Muy pronto su rostro valiente de mujer obrera se ganó el cariño y el respeto de trabajadores y estudiantes que en cuanto la veían llegar la rodeaban para saludarla, expresarle su apoyo, charlar con ella, preguntarle por los presos.
Pero mientras el pueblo la quería, comenzó a ser profundamente odiada por la policía y todas las fuerzas represivas que se indignaban y contenían su rabia cuando se les presentaba en las comisarías o en el departamento de policía exigiendo el respeto a los compañeros detenidos, llevándoles víveres, cigarrillos, frazadas, denunciando las torturas y los atropellos. Su casa, albergue de revolucionarios a cualquier hora y en cualquier momento, fue sucesivamente allanada y Cuca y sus hijos detenidos en diversas oportunidades.
Después del Combate de Villa Urquiza los compañeros que no pudieron fugar fueron trasladados a lejanas y oscuras cárceles, Resistencia, Devoto, Rawson.
Y a esos lugares marchó la valerosa Cuca, su hijo en el sur, su compañero en Chaco o Devoto, recorrió al país de una punta a la otra para poder verlos aunque solo fuera por unas horas.
Pero su lucha nunca fue solo la lucha por la libertad de su marido y su hijo, era la lucha por la libertad de todos, la lucha contra el régimen de explotación de su clase. Paralelamente a su actividad en la Comisión de Solidaridad se interesaba por estudiar y conocer a fondo la línea de nuestro Partido, iniciarse en el conocimiento del marxismo-leninismo consciente que eso le proporcionaría las herramientas para desplegar con más firmeza sus energías revolucionarias.
Siempre presta a colaborar en lo que se le pidiera, llegar a su casa y decirle: “Cuca tenemos que ir a tal lugar”- y ya estaba saliendo. Cuantas banderas de nuestro ERP surgidas de sus manos hábiles y sufridas envolvieron los cuerpos de los compañeros caídos.

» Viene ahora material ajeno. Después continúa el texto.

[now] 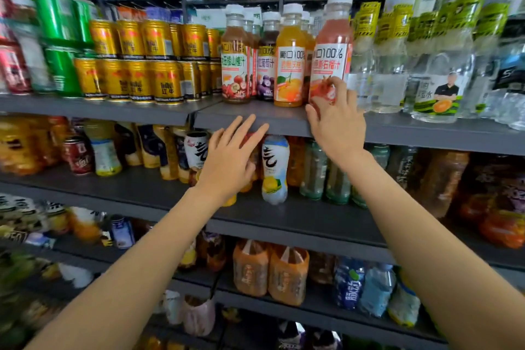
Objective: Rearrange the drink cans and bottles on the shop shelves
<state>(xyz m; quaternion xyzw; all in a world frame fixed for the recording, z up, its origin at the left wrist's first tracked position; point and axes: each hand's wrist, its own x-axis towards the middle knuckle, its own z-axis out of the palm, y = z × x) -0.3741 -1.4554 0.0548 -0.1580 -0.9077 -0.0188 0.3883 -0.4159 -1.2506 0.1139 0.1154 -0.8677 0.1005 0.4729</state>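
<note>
Hands at the drink shelf (255,119)
Right hand (336,125) fingers curl round the pink juice bottle (332,48); left hand (231,156) fingers straight, spread

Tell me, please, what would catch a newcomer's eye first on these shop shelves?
First, the right hand gripping the base of a pink juice bottle at the front edge of the upper shelf, at the right end of a row of white-capped juice bottles. Next, the gold cans stacked two high to their left. The left hand reaches, fingers straight, toward the bottles one shelf below.
</note>
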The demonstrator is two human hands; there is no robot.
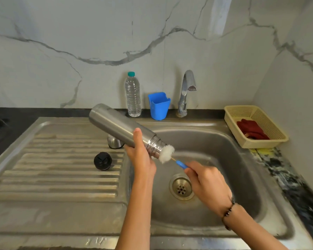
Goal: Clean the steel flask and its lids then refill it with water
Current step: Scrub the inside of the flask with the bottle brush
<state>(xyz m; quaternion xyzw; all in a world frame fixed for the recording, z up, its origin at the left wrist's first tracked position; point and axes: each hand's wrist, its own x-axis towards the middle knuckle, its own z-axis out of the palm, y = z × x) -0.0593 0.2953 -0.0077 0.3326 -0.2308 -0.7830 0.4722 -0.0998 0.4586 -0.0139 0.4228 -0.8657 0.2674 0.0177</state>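
Flask [119, 126] tilting over the sink [242, 159], brush [167, 153] sitting at its mouth.
Left grip [140, 152] clasping flask; right grip [209, 184] pinching brush handle; basin room lying open below.

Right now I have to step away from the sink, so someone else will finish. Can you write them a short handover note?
Left hand grips the steel flask, tilted mouth-down over the sink. Right hand holds the bottle brush, its head at the flask's mouth. Black stopper and steel cup lid sit on the drainboard. Tap is off. Left: scrubbing, lids, rinse, refill.
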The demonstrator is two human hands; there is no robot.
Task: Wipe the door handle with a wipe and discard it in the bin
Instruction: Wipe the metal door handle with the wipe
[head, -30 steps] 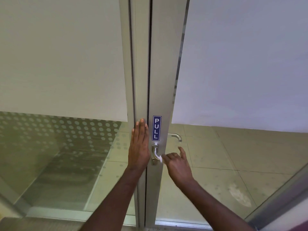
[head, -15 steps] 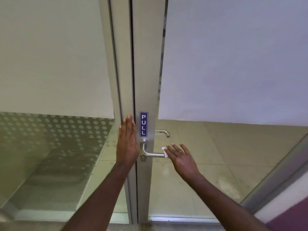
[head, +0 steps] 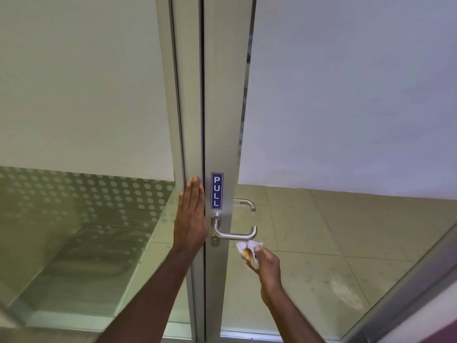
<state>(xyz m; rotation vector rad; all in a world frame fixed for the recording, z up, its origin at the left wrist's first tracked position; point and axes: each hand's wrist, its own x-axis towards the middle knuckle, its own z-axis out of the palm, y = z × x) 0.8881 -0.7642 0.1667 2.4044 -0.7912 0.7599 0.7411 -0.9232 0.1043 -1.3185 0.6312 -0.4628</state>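
One metal lever door handle (head: 235, 233) juts from the aluminium stile of a glass door (head: 223, 120), its bar running level to the right and ending in a short return bend. Just below the free end of that bar, apart from it, the white wipe (head: 247, 250) sits crumpled in the right hand (head: 265, 264), whose fingers are curled closed around it with the thumb pinching the upper edge; a brownish smudge shows on the wipe's exposed face. A keyhole cylinder (head: 214, 241) sits under the handle's base, and above the base a blue vertical sticker (head: 217, 190) reads PULL in white letters. Through the glass a second, matching handle (head: 246, 203) shows on the far side of the door. The left hand (head: 191, 219) lies flat against the neighbouring frame post (head: 188, 95), fingers straight and close together, pointing up beside the dark seam between the post and the door. Both panes carry a broad frosted band across the upper part; the left pane (head: 74, 95) adds a pattern of frosted dots fading downward below that band. Beyond the clear lower glass lies a floor of large pale tiles (head: 346, 231) with thin grout lines and a whitish scuff at the right. A grey metal frame rail (head: 408, 280) slants across the lower right corner.
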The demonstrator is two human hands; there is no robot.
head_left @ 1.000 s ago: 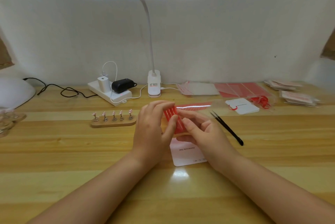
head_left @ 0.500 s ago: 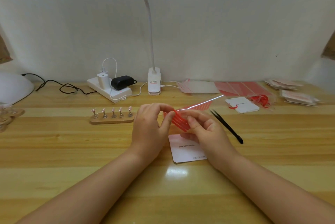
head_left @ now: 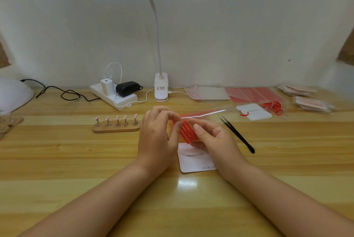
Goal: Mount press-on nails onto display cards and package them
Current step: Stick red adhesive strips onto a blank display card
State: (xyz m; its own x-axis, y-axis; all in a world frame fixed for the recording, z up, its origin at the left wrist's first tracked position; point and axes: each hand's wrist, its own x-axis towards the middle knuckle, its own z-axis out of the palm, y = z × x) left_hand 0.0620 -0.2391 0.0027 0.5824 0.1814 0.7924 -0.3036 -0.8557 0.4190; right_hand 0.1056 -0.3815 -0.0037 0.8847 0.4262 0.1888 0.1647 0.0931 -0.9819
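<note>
Starting at the left of the bench (head_left: 57, 160), a wooden stand (head_left: 116, 129) carried five pale pink press-on nails (head_left: 116, 117) upright on small pegs, none of them yet moved to a card. Just right of it, the left hand (head_left: 159, 139) curled its fingertips onto the near end of a red adhesive strip sheet (head_left: 186, 131), and the right hand (head_left: 214, 139) pinched the same sheet from the other side, thumb on top; a clear film (head_left: 203, 113) trailed off it toward the right. Whether a strip was already lifting free could not be told. Directly beneath the hands lay a white display card (head_left: 193, 160), flat on the bench, its visible part bare. Further right rested black tweezers (head_left: 237, 133), untouched, then a second white card (head_left: 253, 111) with a red loop, loose red bands (head_left: 273, 106), clear bags (head_left: 208, 93) and red sheets (head_left: 252, 94). At the far right sat piles of what looked like finished packs (head_left: 310, 102). Judging by this, the current card was at the adhesive stage; mounting the five nails and bagging remained.
</note>
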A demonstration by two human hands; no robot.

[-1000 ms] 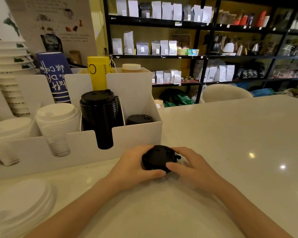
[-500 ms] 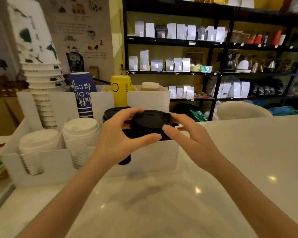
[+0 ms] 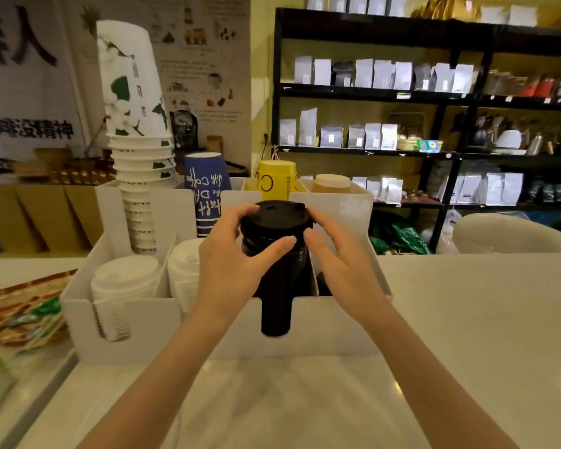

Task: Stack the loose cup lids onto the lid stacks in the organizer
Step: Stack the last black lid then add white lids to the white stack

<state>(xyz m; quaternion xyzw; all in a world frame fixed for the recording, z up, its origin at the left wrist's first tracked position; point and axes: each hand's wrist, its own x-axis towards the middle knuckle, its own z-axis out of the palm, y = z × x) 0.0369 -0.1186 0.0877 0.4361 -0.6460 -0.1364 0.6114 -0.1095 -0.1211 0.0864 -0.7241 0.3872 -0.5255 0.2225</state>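
Observation:
A black cup lid [image 3: 276,214] rests on top of the black lid stack [image 3: 275,299] in the white organizer [image 3: 136,322]. My left hand [image 3: 233,264] grips the lid from the left, thumb across the front of the stack. Fingertips of my right hand [image 3: 334,254] touch the lid's right edge, the fingers spread. Two white lid stacks [image 3: 123,280] fill the compartments further left. The rightmost compartment is mostly hidden behind my right hand.
Paper cup stacks stand behind the organizer: white and green [image 3: 136,131], blue [image 3: 204,186], yellow [image 3: 276,175]. A patterned tray with green packets [image 3: 23,312] lies at the left. Dark shelving with bags [image 3: 382,124] fills the background. White counter [image 3: 467,335] stretches right.
Both hands lifted the black lid from the counter and carried it forward and up onto the black lid stack. The camera view rose and shifted left.

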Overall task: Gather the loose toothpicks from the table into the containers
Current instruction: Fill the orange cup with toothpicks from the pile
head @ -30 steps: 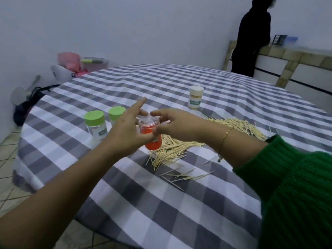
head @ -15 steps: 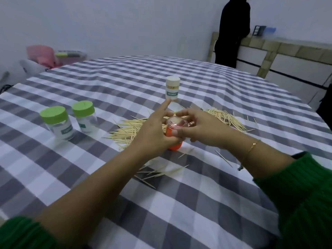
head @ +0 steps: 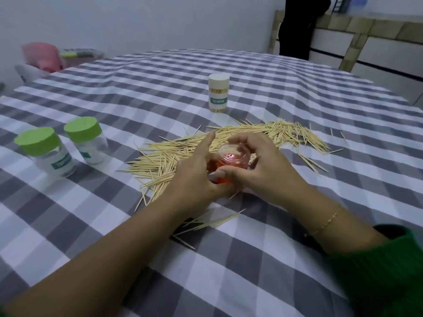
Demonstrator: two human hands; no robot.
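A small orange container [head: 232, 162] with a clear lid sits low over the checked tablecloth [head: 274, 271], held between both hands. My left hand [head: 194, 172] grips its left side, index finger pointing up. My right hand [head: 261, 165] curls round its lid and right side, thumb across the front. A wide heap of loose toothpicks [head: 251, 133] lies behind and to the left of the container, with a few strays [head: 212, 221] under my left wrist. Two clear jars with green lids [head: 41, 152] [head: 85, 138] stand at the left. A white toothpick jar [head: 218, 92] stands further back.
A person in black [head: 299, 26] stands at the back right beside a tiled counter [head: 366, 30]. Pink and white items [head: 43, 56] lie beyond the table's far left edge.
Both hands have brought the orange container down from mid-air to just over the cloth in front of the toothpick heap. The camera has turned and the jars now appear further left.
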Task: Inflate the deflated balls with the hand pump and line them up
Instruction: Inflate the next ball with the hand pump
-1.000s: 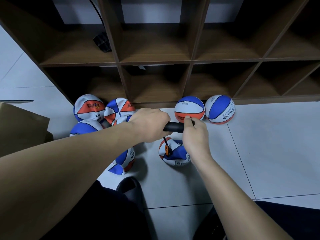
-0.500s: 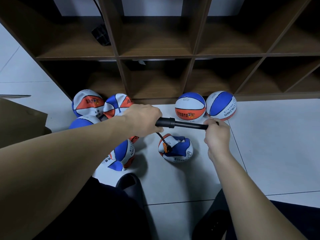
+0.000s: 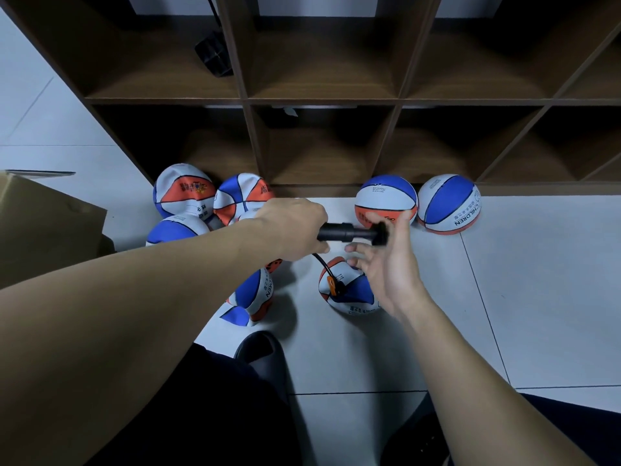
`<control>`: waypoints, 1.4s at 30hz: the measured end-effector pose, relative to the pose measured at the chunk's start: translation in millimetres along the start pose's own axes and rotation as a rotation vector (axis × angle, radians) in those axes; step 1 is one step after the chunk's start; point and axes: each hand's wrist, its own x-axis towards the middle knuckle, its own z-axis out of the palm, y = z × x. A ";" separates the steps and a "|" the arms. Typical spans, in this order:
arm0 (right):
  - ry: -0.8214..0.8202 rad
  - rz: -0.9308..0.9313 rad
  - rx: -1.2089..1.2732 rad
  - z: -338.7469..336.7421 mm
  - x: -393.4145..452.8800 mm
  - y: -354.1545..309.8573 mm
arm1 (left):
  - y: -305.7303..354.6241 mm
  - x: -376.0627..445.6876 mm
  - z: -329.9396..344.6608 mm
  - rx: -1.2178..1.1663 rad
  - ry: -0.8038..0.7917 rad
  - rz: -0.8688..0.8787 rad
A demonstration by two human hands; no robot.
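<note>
My left hand (image 3: 295, 227) is closed around the body of the black hand pump (image 3: 339, 232), held level above the floor. Its handle end touches the palm of my right hand (image 3: 386, 260), whose fingers are spread apart. A black hose with an orange clip (image 3: 331, 285) runs down from the pump into a partly filled blue, white and orange ball (image 3: 349, 294) on the tiles. Two round, full balls (image 3: 386, 200) (image 3: 448, 203) stand side by side against the shelf base. Several limp balls (image 3: 184, 193) lie heaped at the left.
A dark wooden cubby shelf (image 3: 322, 102) fills the back, with a black object (image 3: 213, 57) in one upper cell. A cardboard box (image 3: 43, 223) sits at the left. My black slipper (image 3: 260, 351) and dark trouser legs are near the bottom, on white floor tiles (image 3: 537, 297).
My right hand drew the pump handle out to the right, then pushed it back in. Its fingers have now opened off the handle. The left hand kept its grip.
</note>
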 end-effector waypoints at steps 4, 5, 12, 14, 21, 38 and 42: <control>0.194 -0.033 -0.398 -5.4 5.4 24.5 | -1.1 4.0 -6.8 -0.123 0.026 -0.073; 0.179 -0.059 -0.515 -6.3 7.2 33.1 | -1.8 4.8 -7.6 -0.132 0.029 -0.080; 0.046 -0.302 -1.274 -3.0 10.4 72.4 | -8.5 7.9 -7.7 -0.178 0.036 -0.084; 0.030 -0.379 -1.421 -4.5 10.7 80.8 | -9.5 8.8 -8.6 -0.180 0.041 -0.086; 0.113 -0.457 -1.322 -14.7 11.3 83.4 | -16.3 9.1 -7.6 -0.204 0.034 -0.105; 0.153 -0.638 -1.545 -29.8 20.3 65.3 | -18.4 6.0 -9.1 -0.159 0.003 -0.119; 0.097 -0.642 -1.476 -29.7 16.4 65.4 | -18.5 5.0 -7.7 -0.169 -0.014 -0.110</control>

El 25 de mayo fue para Cuca el día más feliz de su vida. Su incontenible alegría estuvo en cada marcha o acto del pueblo tucumano celebrando el regreso de los combatientes de la libertad. Cuan feliz se la veía, albergando a todos en su casa.
Después de la liberación de los presos, la libertad de su compañero y su hijo no impidió que siempre se la viera, firme en pie de lucha, en cada Congreso del FAS, en cada movilización del pueblo tucumano, en el entierro de los compañeros fusilados en Catamarca.
Tal vez por su exagerada audacia, por su absoluto desprecio por el enemigo, por su decisión de enfrentarlo una y mil veces fue que continuó viviendo en su querida casa de Uruguay al 1500 a pesar que todos le aconsejaban que la dejara. Finalmente se había decidido, estaba a punto de partir de su querido Tucumán para pasar a la vida clandestina.
Hoy la sonrisa ancha de esta formidable compañera tucumana ha sido truncada por las balas enemigas. El pueblo tucumano llora la pérdida de la querida Cuca, pero su ejemplo se ha hecho carne en cada rancho, en cada ingenio, en cada surco. De Tucumán a Concepción, el nombre de Cuca Montenegro es bandera de lucha y estará inscripto en la imborrable memoria de las masas tucumanas.

El Combatiente Nº 147, 11 de diciembre de 1974. p. 8.